The geopolitical significance of the region has also its own impact in determining the peace and security agenda of the region, as it attract major powers to the region and the regional issue. For good or bad, the geopolitical significance of the region has witnessed a swapped weight across time and history. It has a marked significance in the high days of colonialism and the Cold War period. However, declined with demise of the Soviet Union and American power preponderance in the immediate days of post-Cold War politics. Yet, very recently, the geopolitical significance of the region has come to a point of its pick where great powers are increasing their petition for the region. This can be seen in terms of US interest in the fight against terrorism and political Islam and the reinvigorated economic engagement of China in Africa, and its quest for the one belt one road initiative. On the other hand, the regional absence of peace and incredible instability and insecurity has attracted global powers to play their role in ameliorating the debacle. 
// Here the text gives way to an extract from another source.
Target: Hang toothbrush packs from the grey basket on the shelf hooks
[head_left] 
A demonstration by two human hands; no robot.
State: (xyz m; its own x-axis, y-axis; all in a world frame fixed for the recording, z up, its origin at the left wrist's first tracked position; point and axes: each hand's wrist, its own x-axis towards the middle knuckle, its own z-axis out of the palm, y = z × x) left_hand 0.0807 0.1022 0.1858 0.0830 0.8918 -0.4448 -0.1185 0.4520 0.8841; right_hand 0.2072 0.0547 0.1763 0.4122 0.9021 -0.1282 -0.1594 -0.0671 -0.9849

The heightened frequency of pirate attacks, terrorist assaults, interstate and intrastate conflicts (like in Somalia and Sudan) and their concomitant effect has come to be on the agenda of the great powers, without which they can’t realize their aspiration, what so ever it constitutes, in the region and Africa in general. Thus, responsible global powers are contributing their fair share in this regard.  Here, China is a case in point that has long involved in fighting against piracy in the coastal areas of Somalia, Red sea and the Gulf of Aden. Besides, it is actively engaged in the peacekeeping efforts of the UN in South Sudan, in conflict resolution and mediation process in Sudan and South Sudan. Besides to its contribution in different capacity to the post conflict peace building in Somalia, it is also participating in helping the peace efforts of regional (African Union) and sub-regional (IGAD) frameworks. Yet its contribution is limited only to intergovernmental organizations and government institution, hence massively criticized from the advocates of peace and security via the involvement of civil society organizations, pressure groups and human right activists that Chinese failure to help non-governmental institutions is one of the main predicaments of its contribution. And hence it is recommended that China needs to rethink of its peace and security approach thereby to encourage the contribution of nongovernmental section of the wider people.


The authors have not declared any conflict of interests.